** Opening Stored data block **
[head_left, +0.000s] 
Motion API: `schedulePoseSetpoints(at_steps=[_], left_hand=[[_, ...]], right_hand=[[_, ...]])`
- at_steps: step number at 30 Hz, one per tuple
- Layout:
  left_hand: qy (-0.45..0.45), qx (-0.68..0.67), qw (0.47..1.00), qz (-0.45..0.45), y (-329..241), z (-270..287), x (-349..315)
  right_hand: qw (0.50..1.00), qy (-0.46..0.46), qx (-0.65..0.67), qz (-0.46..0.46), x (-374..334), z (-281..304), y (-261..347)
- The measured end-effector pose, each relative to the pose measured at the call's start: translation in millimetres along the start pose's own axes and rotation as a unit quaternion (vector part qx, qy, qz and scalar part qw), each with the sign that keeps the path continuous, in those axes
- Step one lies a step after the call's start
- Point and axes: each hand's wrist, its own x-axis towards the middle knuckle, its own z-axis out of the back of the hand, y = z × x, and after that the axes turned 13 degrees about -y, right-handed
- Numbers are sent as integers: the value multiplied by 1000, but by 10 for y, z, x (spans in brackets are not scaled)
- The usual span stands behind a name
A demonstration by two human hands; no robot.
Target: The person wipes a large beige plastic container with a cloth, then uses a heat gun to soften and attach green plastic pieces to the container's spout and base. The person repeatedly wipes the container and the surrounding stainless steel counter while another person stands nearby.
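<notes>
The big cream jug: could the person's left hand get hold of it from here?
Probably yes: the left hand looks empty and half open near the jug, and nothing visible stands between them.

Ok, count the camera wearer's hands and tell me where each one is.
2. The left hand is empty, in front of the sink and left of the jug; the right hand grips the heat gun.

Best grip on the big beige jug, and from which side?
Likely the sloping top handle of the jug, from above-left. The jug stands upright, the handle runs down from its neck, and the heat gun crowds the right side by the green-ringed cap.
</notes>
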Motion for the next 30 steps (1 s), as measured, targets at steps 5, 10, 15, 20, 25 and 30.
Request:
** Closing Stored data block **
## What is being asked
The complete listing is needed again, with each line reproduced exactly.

## Final answer
[head_left, +0.000s] 
Motion API: `schedulePoseSetpoints(at_steps=[_], left_hand=[[_, ...]], right_hand=[[_, ...]])`
- at_steps: step number at 30 Hz, one per tuple
- Layout:
  left_hand: qy (-0.45..0.45), qx (-0.68..0.67), qw (0.47..1.00), qz (-0.45..0.45), y (-329..241), z (-270..287), x (-349..315)
  right_hand: qw (0.50..1.00), qy (-0.46..0.46), qx (-0.65..0.67), qz (-0.46..0.46), x (-374..334), z (-281..304), y (-261..347)
- The measured end-effector pose, each relative to the pose measured at the call's start: translation in millimetres along the start pose's own axes and rotation as a unit quaternion (vector part qx, qy, qz and scalar part qw), each with the sign that keeps the path continuous, in those axes
- Step one lies a step after the call's start
- Point and axes: each hand's wrist, its own x-axis towards the middle knuckle, its own z-axis out of the back of the hand, y = z × x, and after that the axes turned 13 degrees about -y, right-handed
- Numbers are sent as integers: the value multiplied by 1000, but by 10 for y, z, x (spans in brackets are not scaled)
- The usual span stands behind a name
A demonstration by two human hands; no robot.
Target: The person wipes a large beige plastic container with a cloth, then uses a heat gun to soften and attach green plastic pieces to the container's spout and base. The person repeatedly wipes the container and the surrounding stainless steel counter while another person stands nearby.
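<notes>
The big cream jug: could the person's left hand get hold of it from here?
Probably yes: the left hand looks empty and half open near the jug, and nothing visible stands between them.

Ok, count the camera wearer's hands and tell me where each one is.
2. The left hand is empty, in front of the sink and left of the jug; the right hand grips the heat gun.

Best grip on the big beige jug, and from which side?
Likely the sloping top handle of the jug, from above-left. The jug stands upright, the handle runs down from its neck, and the heat gun crowds the right side by the green-ringed cap.
</notes>
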Motion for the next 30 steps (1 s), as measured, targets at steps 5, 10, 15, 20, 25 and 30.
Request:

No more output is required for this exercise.